MERMAID MARITIME’S management has guided that it will return to profitability for 2QFY2015, reversing its 1QFY2015 net loss of US$15.9 million.
Its Executive Vice President of Investor Relations, Mr David Ng, and CFO, Mr Katarat Suksawang, spoke to analysts via a teleconference on Thursday morning, one week ahead of its blackout period from 31 July to 13 August. The subsea and oil drilling service provider is expected to post its 2QFY2015 results on Friday, 14 August.
Mermaid Maritime had incurred a loss in 1QFY2015 mainly due to scheduled maintenance of three of the Group’s largest subsea vessels that had lasted most of the quarter, when there was a total loss of 199 revenue days for the vessels Asiana, Endurer and Commander.
The good news is: The dry docked vessels were all redeployed during 1QFY2015, after the mandatory inspection and maintenance surveys were completed.
“We do not expect any dry docking of our fleet for at least another two and a half years,” said Mr Ng.
A second piece of good news: A charter contract has been secured from an oil major for the Windermere. Deployment of the chartered-in vessel commenced in 2Q2015, with day rates at about US$100,000. The Group had taken delivery of Windermere last December, at an estimated cost of US$45,000 a day, but the vessel was not deployed in 1Q2015.
The third piece of good news: Its cable laying foray has become profitable. The Group had forayed into cable laying during the second half of last year.

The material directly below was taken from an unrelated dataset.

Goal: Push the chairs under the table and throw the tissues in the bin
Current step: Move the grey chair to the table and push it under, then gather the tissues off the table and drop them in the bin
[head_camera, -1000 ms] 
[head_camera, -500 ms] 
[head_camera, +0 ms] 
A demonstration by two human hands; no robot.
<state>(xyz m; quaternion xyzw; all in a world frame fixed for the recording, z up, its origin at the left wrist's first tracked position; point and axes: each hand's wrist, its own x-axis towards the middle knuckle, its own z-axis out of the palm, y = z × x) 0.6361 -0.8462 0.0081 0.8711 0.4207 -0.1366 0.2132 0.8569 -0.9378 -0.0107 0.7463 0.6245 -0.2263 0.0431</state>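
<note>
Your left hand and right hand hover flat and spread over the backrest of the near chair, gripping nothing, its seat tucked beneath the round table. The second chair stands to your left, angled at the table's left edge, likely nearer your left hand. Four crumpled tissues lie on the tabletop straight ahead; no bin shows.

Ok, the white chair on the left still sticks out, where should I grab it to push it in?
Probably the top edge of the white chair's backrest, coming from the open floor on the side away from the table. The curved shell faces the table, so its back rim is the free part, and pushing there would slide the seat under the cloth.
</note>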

“We were breaking even on our cable laying business during the first quarter. Now, we are making serious money,” said Mr Ng. It is now achieving mid to high single digit margins on its cable laying vessel.
At the telecon, Mr Ng also addressed concerns about how the upcoming delivery pipeline in the global jack-up fleet was affecting the Group in a weak offshore market.
The Group has placed newbuilding orders for 2 jack-up rigs at a PRC shipyard. Known as MTR-3 and MTR-4, the vessels are due for delivery in the first and second quarter of next year. The newbuilding orders were placed with the intention of replacing its older counterparts (MTR-1 and MTR-2), which the Group is in the process of disposing.
“We are confident of securing contracts for MTR-3 and MTR-4. We focus on providing services to national oil companies and such customers are showing resilient demand even in the current weak offshore market,” said Mr Ng.